Skoro techniczne środki zaradcze dają się obejść za pomocą inżynierii społecznej, to aby się przed nią bronić również należy przedsięwziąć działania o charakterze nietechnicznym. Pierwszym krokiem, od którego powinniśmy zacząć jest opracowanie i wdrożenie polityki bezpieczeństwa. Powinna ona zawierać m.in. definicje procedur i zaleceń dotyczących ujawniania informacji przez pracowników firmy oraz wzory dokumentów służących przekazywaniu określonych danych i udzielaniu dostępu do nich. Bardzo istotne jest, aby stosowane one były nie tylko w stosunku do osób nieznajomych, ale również tych, których tożsamości nie jesteśmy w stanie potwierdzić. To, że ktoś przedstawia nam się w rozmowie telefonicznej czy e-mailu jako określona osoba nie musi oznaczać, iż rzeczywiście nią jest. Samo wdrożenie polityki bezpieczeństwa to jednak nie wszystko. Bezpieczeństwo powinno być traktowane nie jako stan, ale stały, podlegający kontroli i udoskonalaniu proces. Dlatego bardzo istotnym jego elementem jest ciągłe edukowanie pracowników mające na celu wypracowanie nawyków dbania o poufność informacji i ograniczonego zaufania.

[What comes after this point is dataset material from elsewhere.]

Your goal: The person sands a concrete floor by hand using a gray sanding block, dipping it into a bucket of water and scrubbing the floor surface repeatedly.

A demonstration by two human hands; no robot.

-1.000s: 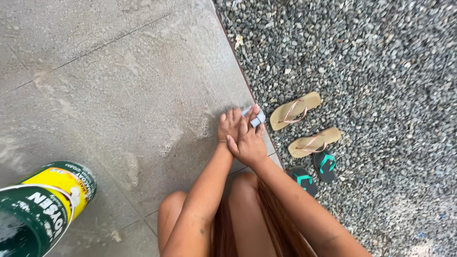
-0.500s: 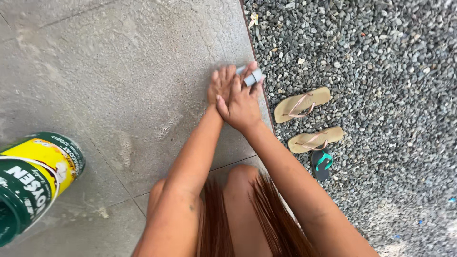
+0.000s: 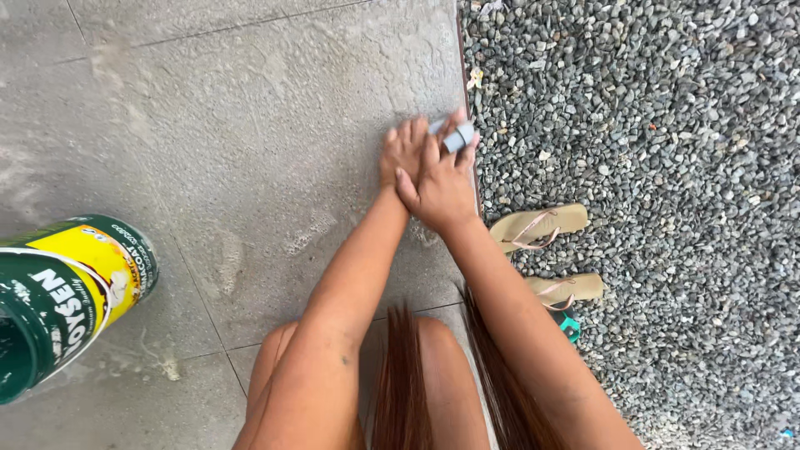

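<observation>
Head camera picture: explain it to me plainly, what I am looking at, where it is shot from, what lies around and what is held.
There is no machine here. A person wears one camera on the head, so you look down along their own bare arms and knees. The left hand lies flat on the grey tiled floor, right at its edge. The right hand rests partly over it, and a small grey block sits under its fingers, pressed toward the floor; what the block is cannot be told. A green and yellow can stands on the floor at lower left. To the right of the tiles is gravel, with a pair of tan sandals on it, and a bit of teal footwear just below them. The long strands at the bottom are the person's hair.
</observation>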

Mam nadzieję, że niniejszym artykułem przybliżyłem niektórym z Państwa aspekty bezpieczeństwa nie związane bezpośrednio z żadną technologią. W świecie, w którym codzienne, najprostsze nawet operacje wiążą się z elektronicznymi transakcjami i bazami przetwarzającymi dane za pośrednictwem sieci i komputerów każdy z nas powinien wykazywać się dużą ostrożnością i ograniczonym zaufaniem. Przenoszenie zachowań wypracowanych przez firmową politykę w sferę życia prywatnego stanowić może dobry sposób na zwiększenie poziomu swojego bezpieczeństwa i pomóc nam w ciągłym zachowywaniu czujności.